* **EXERCISE**:
Write out every line exactly, from the start of the records below to the line with "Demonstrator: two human", and stop there. Don't write out the pictures.

Records contained in a dataset
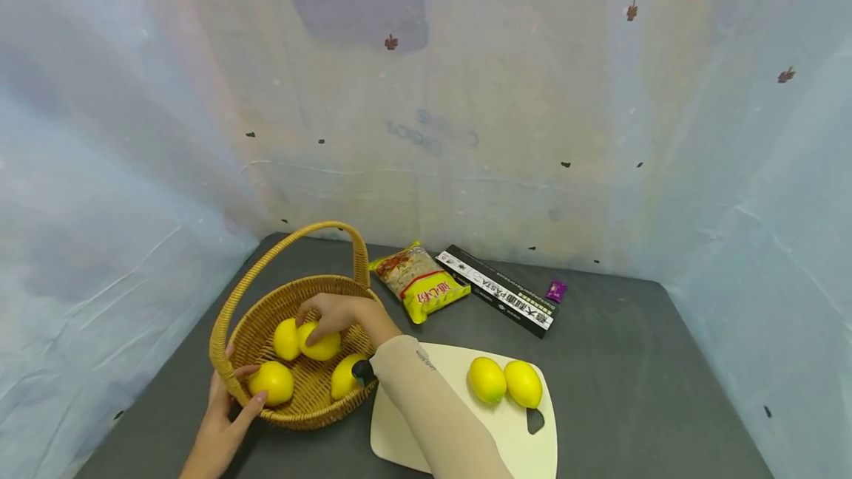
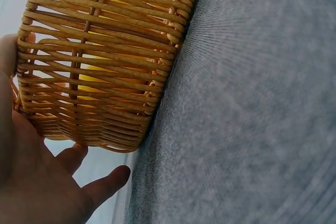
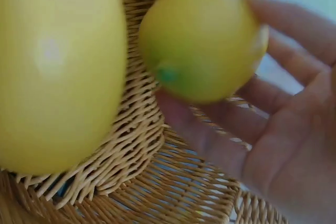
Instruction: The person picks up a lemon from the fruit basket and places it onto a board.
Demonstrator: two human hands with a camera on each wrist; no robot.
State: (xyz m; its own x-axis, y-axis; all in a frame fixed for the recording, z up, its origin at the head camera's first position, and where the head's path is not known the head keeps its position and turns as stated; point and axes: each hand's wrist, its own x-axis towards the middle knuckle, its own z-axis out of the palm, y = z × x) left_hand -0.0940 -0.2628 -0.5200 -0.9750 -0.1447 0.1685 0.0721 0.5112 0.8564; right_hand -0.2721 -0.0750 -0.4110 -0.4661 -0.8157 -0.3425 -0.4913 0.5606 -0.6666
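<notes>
A wicker basket [image 1: 313,418] with a tall arched handle stands at the left of the table. My left hand [image 1: 225,420] grips its near left rim, thumb over the edge; the left wrist view shows this hand [image 2: 44,182] against the woven side. Inside the basket, my right hand [image 1: 338,313] holds a yellow lemon [image 1: 325,347]. Up close, fingers and thumb go around that lemon [image 3: 202,40], its green-tinged tip showing. Three other lemons lie in the basket: one lemon [image 1: 285,339] beside the held one, one [image 1: 274,384] by my left thumb, one [image 1: 345,378] under my right wrist.
Right of the basket lies a cream cutting board [image 1: 394,431], partly under my right sleeve [image 1: 439,412], bearing two lemons [image 1: 487,381]. Behind are a pasta bag [image 1: 422,287], a long black pasta box [image 1: 499,290] and a small purple packet [image 1: 556,290].
</notes>
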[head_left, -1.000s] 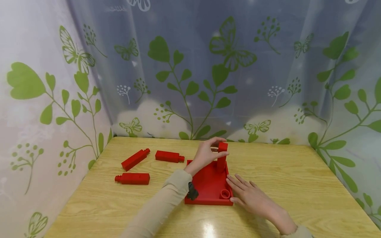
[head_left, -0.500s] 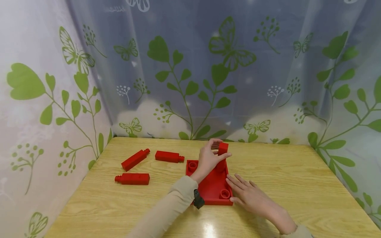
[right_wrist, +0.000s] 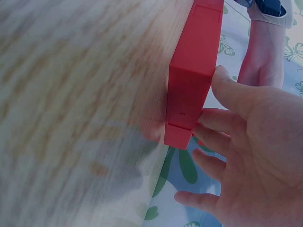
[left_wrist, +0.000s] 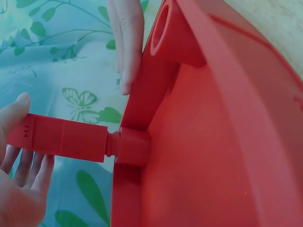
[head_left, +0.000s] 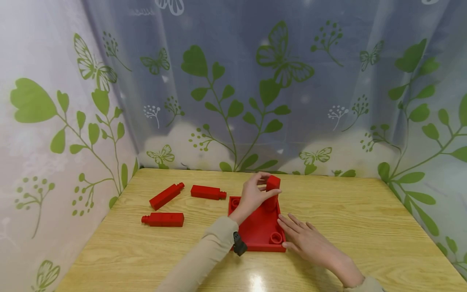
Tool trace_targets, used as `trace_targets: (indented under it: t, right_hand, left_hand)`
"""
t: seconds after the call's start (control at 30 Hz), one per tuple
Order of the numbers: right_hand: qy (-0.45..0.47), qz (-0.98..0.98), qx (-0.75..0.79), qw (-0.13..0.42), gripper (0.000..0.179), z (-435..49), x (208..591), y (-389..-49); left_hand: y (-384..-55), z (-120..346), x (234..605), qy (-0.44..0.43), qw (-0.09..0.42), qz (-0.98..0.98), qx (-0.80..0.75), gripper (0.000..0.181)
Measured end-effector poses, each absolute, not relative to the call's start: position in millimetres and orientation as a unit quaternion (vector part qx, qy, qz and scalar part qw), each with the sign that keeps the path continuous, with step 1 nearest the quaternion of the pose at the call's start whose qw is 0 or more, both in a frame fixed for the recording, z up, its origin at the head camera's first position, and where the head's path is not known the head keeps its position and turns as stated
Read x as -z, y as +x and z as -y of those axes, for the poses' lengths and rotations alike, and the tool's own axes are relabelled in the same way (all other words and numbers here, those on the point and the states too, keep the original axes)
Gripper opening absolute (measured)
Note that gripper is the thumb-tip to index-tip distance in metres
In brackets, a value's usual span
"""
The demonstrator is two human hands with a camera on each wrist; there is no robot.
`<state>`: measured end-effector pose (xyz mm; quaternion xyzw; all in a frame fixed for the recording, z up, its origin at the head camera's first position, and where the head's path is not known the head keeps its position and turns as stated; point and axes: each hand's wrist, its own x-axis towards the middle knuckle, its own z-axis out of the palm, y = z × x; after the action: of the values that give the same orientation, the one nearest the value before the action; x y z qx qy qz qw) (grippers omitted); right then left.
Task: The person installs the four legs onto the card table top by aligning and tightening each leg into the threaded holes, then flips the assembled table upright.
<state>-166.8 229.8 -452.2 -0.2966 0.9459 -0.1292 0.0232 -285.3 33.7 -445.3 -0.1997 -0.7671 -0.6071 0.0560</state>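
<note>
My left hand point(head_left: 252, 195) grips a red square leg point(head_left: 273, 184) by its upper end, thumb on the near side. The leg stands upright over the far right corner of a red square tabletop point(head_left: 257, 247), which lies with its raised rim up. In the left wrist view, the threaded end of the leg point(left_wrist: 66, 137) sits at the mouth of a round socket point(left_wrist: 135, 147), some thread still showing. My right hand point(head_left: 310, 245), fingers extended, rests against the tabletop's right side; the right wrist view shows its fingertips at the red outer wall point(right_wrist: 189, 99).
Three more red legs with threaded ends, a slanted one point(head_left: 166, 196), a far one point(head_left: 206, 192) and a near one point(head_left: 163, 219), lie to the left on the wooden table point(head_left: 120, 251). Another socket point(head_left: 275, 238) is at the near right corner. A patterned curtain point(head_left: 233, 101) hangs behind.
The leg has turned about its own axis, its top now showing a corner toward me. My left hand shifted slightly around it; my right hand has stayed put.
</note>
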Motion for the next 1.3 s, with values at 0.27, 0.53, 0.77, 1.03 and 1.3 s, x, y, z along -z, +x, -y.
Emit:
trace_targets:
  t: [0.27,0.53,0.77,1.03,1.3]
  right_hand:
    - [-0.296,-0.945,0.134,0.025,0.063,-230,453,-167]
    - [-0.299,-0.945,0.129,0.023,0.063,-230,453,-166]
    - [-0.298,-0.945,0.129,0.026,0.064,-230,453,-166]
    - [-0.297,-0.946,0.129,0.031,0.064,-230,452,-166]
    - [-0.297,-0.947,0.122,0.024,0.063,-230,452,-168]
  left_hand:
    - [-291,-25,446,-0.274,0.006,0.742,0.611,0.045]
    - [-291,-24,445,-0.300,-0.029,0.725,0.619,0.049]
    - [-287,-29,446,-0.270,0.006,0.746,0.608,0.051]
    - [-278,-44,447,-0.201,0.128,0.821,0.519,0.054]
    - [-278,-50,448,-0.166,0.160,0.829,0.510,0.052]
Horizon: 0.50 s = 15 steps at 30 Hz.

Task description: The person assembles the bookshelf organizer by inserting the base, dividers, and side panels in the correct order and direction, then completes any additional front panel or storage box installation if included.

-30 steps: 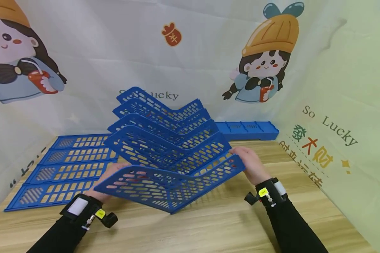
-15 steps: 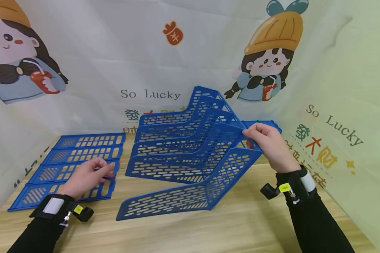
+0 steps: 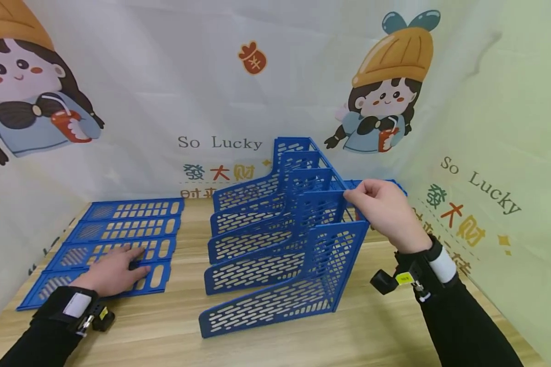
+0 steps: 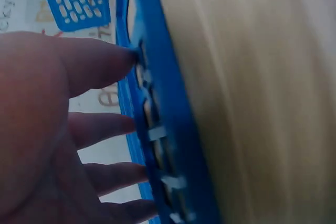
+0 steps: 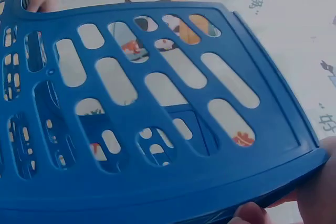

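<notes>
A blue plastic file rack [image 3: 308,260] with several perforated dividers stands upright on the table, its low ends facing left. At the tall back edge, my right hand [image 3: 381,211] pinches the rack's top between thumb and fingers. The right wrist view shows a slotted side panel [image 5: 173,179] close up, with fingertips at its lower right corner. My left hand [image 3: 110,270] lies with fingers spread over the nearer of several flat blue slotted panels [image 3: 71,255] at the left. Its fingertips rest on a panel's surface [image 4: 170,114] in the left wrist view.
Behind the rack, partly hidden, a long blue piece [image 3: 397,184] lies at the back right. A printed cloth [image 3: 303,102] hangs along the back and right. Wood-grain tabletop [image 3: 275,351] shows in front of the rack and right of it.
The rack has turned from tilted, with both hands on it, to upright with its low ends leftward. My left hand has let go and moved left onto the flat panels.
</notes>
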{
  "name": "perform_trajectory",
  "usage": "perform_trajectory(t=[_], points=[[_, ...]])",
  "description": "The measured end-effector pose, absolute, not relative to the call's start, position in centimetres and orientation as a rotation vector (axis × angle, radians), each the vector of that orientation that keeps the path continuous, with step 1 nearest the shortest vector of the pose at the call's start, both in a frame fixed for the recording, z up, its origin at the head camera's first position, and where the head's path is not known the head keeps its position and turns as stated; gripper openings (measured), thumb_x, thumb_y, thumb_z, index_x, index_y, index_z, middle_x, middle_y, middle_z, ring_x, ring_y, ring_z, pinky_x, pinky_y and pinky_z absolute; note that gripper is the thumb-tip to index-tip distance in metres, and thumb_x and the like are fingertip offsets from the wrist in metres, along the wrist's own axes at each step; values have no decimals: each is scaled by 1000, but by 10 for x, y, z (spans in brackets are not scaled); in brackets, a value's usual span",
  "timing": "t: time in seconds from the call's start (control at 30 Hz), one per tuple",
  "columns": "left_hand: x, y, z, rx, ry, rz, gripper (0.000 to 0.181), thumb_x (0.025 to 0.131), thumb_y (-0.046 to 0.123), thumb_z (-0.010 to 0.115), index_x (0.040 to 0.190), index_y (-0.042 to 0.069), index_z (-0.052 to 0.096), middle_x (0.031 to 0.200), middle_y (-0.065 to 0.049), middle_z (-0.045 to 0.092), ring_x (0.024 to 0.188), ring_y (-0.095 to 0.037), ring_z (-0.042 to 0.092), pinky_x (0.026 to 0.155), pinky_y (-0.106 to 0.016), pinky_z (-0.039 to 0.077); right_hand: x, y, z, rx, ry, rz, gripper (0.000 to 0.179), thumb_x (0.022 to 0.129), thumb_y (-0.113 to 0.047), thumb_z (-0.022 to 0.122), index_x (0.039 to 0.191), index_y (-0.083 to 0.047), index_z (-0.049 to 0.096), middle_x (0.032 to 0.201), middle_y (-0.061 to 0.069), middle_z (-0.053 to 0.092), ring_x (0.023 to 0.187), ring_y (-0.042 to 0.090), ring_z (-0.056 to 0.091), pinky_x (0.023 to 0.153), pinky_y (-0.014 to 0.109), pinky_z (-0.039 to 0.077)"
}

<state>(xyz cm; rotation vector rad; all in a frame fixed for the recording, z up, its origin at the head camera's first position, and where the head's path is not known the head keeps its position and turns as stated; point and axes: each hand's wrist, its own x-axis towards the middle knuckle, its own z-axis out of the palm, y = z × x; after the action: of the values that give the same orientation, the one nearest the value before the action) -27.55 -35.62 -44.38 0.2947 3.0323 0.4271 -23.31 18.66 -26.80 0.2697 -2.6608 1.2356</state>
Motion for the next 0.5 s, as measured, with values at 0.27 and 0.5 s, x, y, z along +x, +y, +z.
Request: perform_trajectory(t=[0.27,0.5], points=[[-251,-314,-436,481,2988,360,67,104,41,74,154,0,60,155,-49,45,145,-73,39,113,-85,36,-230,206,-269,257,-2708,1172,37,113,-38,60,91,-8,62,74,1,59,60,20,49,52,33,37],[-228,-262,-433,565,2959,427,68,96,52,82,139,3,63,140,-26,66,125,-51,61,106,-73,50,-220,228,-266,236,-2721,1067,40,113,-41,60,93,-7,63,74,3,60,62,22,52,53,34,37]])
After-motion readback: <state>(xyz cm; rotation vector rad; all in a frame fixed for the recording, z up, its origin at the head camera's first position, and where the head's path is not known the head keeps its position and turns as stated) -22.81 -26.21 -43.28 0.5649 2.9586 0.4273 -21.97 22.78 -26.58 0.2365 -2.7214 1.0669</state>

* **OUTPUT OF THE TASK**:
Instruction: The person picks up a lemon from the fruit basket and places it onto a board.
Demonstrator: two human hands with a camera on each wrist; no robot.

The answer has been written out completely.